**Exercise instructions**
Wherever the word "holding" appears in the entries, copy the whole line.
Listed records Start Marker
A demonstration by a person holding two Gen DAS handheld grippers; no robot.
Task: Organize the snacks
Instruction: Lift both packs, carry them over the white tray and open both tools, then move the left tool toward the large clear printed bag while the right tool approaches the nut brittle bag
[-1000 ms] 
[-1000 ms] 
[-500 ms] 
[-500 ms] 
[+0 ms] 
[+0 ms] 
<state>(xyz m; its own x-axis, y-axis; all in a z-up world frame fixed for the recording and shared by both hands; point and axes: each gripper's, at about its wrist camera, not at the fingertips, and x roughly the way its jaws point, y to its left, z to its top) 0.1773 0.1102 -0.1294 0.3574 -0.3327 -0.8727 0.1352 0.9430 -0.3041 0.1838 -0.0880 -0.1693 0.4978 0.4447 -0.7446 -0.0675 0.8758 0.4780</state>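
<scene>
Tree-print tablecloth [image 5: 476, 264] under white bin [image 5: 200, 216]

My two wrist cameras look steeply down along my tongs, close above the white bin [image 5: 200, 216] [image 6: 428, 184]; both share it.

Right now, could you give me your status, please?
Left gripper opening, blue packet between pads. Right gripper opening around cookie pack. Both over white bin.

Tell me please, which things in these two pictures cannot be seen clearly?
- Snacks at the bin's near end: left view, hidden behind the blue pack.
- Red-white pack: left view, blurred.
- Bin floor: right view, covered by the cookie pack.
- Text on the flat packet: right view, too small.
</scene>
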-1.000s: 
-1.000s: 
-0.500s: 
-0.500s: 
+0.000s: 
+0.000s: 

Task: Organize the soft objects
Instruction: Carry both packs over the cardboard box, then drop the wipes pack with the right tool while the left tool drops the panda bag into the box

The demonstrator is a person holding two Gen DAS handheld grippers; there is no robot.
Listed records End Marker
**Answer space**
A demonstration by a person holding two Gen DAS handheld grippers; no robot.
The demonstrator is a person holding two Gen DAS handheld grippers; there is no robot.

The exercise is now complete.